TASK TO COMPLETE | Please output exactly the lines below, starting at the line that has "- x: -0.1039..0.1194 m" and ending at the line that has "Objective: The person", both included; leave out all pictures and include nothing else.
*-*-*
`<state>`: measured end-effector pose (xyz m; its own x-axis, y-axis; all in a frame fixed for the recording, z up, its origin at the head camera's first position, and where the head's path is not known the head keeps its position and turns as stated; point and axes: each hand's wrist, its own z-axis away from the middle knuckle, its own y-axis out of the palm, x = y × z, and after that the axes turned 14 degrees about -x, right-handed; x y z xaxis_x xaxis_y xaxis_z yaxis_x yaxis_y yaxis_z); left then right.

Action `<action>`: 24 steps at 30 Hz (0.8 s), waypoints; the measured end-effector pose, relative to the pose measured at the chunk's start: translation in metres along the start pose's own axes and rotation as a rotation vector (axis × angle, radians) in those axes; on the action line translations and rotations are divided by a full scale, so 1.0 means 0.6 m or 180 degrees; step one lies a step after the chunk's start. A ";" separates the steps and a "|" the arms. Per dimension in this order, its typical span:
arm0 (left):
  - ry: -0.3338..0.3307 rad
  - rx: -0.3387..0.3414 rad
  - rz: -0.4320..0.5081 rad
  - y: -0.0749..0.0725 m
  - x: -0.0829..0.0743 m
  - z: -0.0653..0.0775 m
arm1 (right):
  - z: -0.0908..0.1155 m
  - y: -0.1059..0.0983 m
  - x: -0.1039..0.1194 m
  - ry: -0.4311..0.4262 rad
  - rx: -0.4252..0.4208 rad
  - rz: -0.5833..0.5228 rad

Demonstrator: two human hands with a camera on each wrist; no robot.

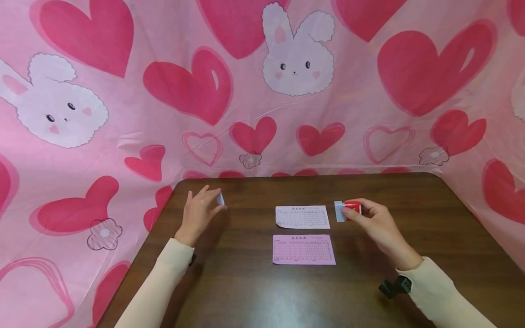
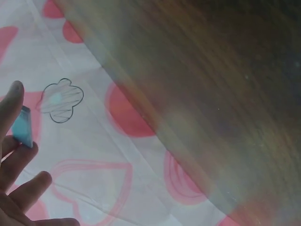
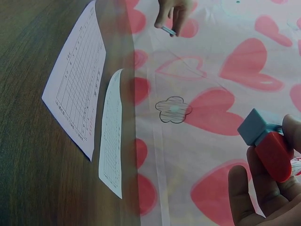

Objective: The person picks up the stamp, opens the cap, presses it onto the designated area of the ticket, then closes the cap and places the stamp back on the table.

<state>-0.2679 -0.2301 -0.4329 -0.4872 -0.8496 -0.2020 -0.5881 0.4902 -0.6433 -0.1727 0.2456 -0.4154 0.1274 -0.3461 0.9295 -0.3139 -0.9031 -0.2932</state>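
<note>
In the head view my left hand (image 1: pixel 198 214) is raised over the left of the table, pinching a small pale-blue cap (image 1: pixel 221 199) between thumb and fingertips. The same cap (image 2: pixel 22 128) shows at the left edge of the left wrist view. Over the right side, my right hand (image 1: pixel 379 228) grips a red stamp (image 1: pixel 353 206) with a squarish grey-blue end that points left. Its red body (image 3: pixel 273 157) lies between thumb and fingers in the right wrist view. Left of this hand lie a white printed slip (image 1: pixel 302 217) and, nearer me, a pink printed slip (image 1: pixel 304 249).
A dark brown wooden table (image 1: pixel 246 282) spreads below both hands. Behind and beside it hangs a pink cloth (image 1: pixel 242 100) with hearts and rabbits. The white slip's near left corner curls slightly. A black wrist camera (image 1: pixel 395 287) sits at my right cuff.
</note>
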 end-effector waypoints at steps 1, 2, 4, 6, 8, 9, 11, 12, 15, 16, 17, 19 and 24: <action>-0.0027 0.0065 -0.0010 0.000 0.001 0.000 | 0.000 0.000 0.000 0.0000 0.0003 0.0004; -0.0049 0.0132 -0.0025 0.001 0.001 0.000 | 0.000 -0.001 0.000 -0.0004 0.0004 0.0006; -0.0079 0.0253 -0.0071 0.002 0.003 0.001 | 0.001 -0.002 0.000 -0.0017 0.0009 0.0009; -0.0086 0.0359 -0.0127 0.003 0.004 0.002 | 0.001 -0.002 0.000 -0.0035 0.0010 0.0014; -0.0078 0.0455 -0.0176 0.004 0.005 0.002 | 0.002 -0.002 0.000 -0.0046 0.0014 0.0006; -0.0077 0.0502 -0.0194 0.004 0.004 0.002 | 0.002 -0.002 0.000 -0.0048 0.0017 0.0000; -0.0078 0.0612 -0.0224 0.005 0.003 0.001 | 0.002 -0.003 0.000 -0.0050 0.0024 -0.0017; -0.0081 0.0677 -0.0234 0.006 0.002 0.000 | 0.002 -0.003 0.000 -0.0051 0.0029 -0.0024; -0.0113 0.0871 -0.0249 0.008 -0.001 -0.003 | 0.003 -0.003 0.001 -0.0056 0.0035 -0.0044; -0.0121 0.0935 -0.0260 0.010 -0.002 -0.003 | 0.004 -0.003 0.002 -0.0057 0.0037 -0.0051; -0.0126 0.0988 -0.0259 0.011 -0.003 -0.004 | 0.004 -0.003 0.001 -0.0063 0.0040 -0.0053; -0.0130 0.1072 -0.0269 0.014 -0.003 -0.005 | 0.006 -0.003 0.002 -0.0061 0.0044 -0.0055; -0.0180 0.1230 -0.0267 0.020 0.000 -0.005 | 0.009 -0.003 0.003 -0.0065 0.0049 -0.0050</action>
<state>-0.2771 -0.2238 -0.4381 -0.4050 -0.8983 -0.1704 -0.3328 0.3184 -0.8876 -0.1669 0.2454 -0.4141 0.1514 -0.3369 0.9293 -0.2973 -0.9121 -0.2822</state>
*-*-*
ANSWER SECTION |
  - x: -0.1039..0.1194 m
  - ry: -0.4311..0.4262 rad
  - rx: -0.4252..0.4208 rad
  - rz: -0.5833..0.5228 rad

Demonstrator: two human hands with a camera on each wrist; no robot.


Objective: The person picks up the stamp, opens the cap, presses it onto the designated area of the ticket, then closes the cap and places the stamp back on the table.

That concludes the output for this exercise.